At the Istanbul meeting, Clinton applauded the OIC and the EU for helping pass 16/18. She spoke of it beginning to overcome "the false divide that pits religious sensitivities against freedom of expression." She also remarked that 16/18 was intended to "prohibit discrimination, profiling, and hate crimes, but not to criminalize speech unless there is an incitement to imminent violence."
Commendable though the intent of Clinton's remarks may be, they misunderstand the objective of OIC which calls for "a global awareness of the dangerous implications of the rise of Islamophobia on world peace and security." Seemingly innocuous, the OIC calls on countries "to promote respect for all religious and cultural values and prevent intolerance, discrimination and the instigation of hatred against any group or followers of any religion." But the OIC should examine itself and acknowledge that most of its members do not allow freedom of speech or religion to non-Muslims within its own borders. It is disheartening to read of Turkish Prime Minister Erdogan's absurd remark in September 2012 that the West has not recognized Islamophobia as a "crime against humanity."
What is unsaid is the fact that the OIC does not subscribe to the Universal Declaration of Human Rights adopted by the UNGA on December 10, 1948. Instead, it subscribes to two other documents. One is the September 19, 1981 OIC Universal Islamic Declaration of Human Rights which is based on the "Koran and the Sunnah." The other is the Cairo Declaration of Human Rights in Islam, adopted on August 5, 1990 by the OIC 19th Islamic Conference of Foreign Ministers. The key clause is Article 24: "All the rights and freedoms stipulated in the Declaration are subject to the Islamic Shariah." This does not suggest protection of free speech and religion in non-Muslim countries, but rather their suppression.
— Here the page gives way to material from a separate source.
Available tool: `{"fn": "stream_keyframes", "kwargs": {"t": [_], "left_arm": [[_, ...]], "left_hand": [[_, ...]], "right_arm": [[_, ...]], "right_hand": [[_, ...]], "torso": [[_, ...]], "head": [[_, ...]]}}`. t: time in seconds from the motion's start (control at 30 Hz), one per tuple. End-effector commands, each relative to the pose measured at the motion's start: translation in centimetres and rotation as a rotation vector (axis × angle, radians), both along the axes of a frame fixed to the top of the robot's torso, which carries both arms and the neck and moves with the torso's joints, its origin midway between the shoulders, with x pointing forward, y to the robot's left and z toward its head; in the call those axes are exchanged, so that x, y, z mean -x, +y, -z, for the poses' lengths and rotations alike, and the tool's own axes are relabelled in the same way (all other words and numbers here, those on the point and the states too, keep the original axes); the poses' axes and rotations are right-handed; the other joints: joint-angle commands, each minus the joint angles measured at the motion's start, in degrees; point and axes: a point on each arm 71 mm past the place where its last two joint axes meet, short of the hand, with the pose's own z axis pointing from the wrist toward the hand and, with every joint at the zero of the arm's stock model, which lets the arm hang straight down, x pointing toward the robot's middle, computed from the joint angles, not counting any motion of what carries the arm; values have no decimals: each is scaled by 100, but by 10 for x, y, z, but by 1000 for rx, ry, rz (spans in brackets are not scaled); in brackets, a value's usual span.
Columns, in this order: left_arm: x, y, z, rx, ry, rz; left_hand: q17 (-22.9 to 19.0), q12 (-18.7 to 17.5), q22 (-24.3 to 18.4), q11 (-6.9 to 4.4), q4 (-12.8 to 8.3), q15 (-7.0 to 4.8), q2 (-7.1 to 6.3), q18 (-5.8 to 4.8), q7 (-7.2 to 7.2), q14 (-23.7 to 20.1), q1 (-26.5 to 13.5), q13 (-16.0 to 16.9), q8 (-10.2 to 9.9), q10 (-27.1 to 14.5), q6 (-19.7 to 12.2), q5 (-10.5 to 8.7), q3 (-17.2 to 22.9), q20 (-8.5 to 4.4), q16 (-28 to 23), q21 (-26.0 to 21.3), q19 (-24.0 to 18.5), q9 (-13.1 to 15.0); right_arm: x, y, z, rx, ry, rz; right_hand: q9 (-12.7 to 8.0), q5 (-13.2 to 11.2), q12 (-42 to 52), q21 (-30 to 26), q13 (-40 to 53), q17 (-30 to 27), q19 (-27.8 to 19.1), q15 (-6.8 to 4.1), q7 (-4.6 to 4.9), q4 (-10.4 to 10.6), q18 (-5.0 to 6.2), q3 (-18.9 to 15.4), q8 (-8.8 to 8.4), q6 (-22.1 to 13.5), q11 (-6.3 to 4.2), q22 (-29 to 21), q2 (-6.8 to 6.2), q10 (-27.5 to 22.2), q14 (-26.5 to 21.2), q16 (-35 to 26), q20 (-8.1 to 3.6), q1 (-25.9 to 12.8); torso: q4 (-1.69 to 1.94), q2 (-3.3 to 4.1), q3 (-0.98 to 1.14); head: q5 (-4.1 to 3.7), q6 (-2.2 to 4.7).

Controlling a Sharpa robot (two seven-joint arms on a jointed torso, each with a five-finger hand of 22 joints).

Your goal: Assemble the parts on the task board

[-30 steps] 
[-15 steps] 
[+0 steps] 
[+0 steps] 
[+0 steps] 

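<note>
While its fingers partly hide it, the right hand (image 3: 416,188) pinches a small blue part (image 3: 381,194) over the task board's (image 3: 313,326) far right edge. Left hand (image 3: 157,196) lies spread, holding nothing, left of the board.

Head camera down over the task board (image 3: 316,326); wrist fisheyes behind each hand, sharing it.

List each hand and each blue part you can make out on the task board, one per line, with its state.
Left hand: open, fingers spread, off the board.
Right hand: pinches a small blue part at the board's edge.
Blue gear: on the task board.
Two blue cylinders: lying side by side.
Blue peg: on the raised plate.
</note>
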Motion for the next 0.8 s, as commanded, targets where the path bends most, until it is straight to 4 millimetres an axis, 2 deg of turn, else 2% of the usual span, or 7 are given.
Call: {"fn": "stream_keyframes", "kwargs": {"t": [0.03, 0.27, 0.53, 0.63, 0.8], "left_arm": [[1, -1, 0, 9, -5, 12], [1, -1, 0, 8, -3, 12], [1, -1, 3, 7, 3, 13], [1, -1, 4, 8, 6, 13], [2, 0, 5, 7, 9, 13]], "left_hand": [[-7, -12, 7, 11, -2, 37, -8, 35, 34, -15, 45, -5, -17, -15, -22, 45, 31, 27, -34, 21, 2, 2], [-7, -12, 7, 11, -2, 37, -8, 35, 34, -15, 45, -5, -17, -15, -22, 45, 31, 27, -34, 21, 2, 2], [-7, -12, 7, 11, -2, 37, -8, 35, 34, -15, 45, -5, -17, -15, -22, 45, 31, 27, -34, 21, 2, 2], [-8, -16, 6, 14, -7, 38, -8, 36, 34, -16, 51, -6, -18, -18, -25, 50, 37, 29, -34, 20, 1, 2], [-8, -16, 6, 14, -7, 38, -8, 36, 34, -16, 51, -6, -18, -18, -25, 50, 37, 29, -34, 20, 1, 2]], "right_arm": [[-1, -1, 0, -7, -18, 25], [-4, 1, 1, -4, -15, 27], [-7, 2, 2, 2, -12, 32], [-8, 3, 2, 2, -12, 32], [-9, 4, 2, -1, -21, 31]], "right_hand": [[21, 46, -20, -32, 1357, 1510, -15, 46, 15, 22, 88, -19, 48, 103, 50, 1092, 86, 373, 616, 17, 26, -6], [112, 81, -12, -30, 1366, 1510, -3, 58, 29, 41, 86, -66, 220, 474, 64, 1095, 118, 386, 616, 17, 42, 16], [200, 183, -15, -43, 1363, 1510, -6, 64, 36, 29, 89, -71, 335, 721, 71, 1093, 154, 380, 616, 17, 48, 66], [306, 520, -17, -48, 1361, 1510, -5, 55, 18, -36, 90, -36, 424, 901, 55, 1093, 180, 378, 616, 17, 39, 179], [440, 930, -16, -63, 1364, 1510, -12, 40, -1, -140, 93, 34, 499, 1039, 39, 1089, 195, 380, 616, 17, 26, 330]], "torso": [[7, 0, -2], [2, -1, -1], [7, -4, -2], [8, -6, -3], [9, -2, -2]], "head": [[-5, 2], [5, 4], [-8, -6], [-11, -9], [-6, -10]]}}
It appears to violate both the 1st Amendment of the U.S. Constitution, and the International Covenant on Civil and Political Rights (Article 19), signed December 1966, that declares, "everyone shall have the right to freedom of expression."
The "Istanbul Process" was continued in December 2011 at a closed meeting at the State Department in Washington, D.C. So far no word has leaked about the nature of the meeting. A third meeting was held in Geneva in June 2013. At this stage no agreement on action has been reached, nor has the tension between acting against discrimination and preservation of free speech been resolved. It is unlikely that the Process will be of any value in this regard.
It is time for the U.S. State Department and the Obama Administration as a whole to be conscious of the assault by the OIC on human rights and free expression. The Department and the White House must reconsider whether it serves the cause of such freedoms for the U.S. to continue its association with this anti-democratic Istanbul Process.
Michael Curtis is author of Jews, Antisemitism, and the Middle East.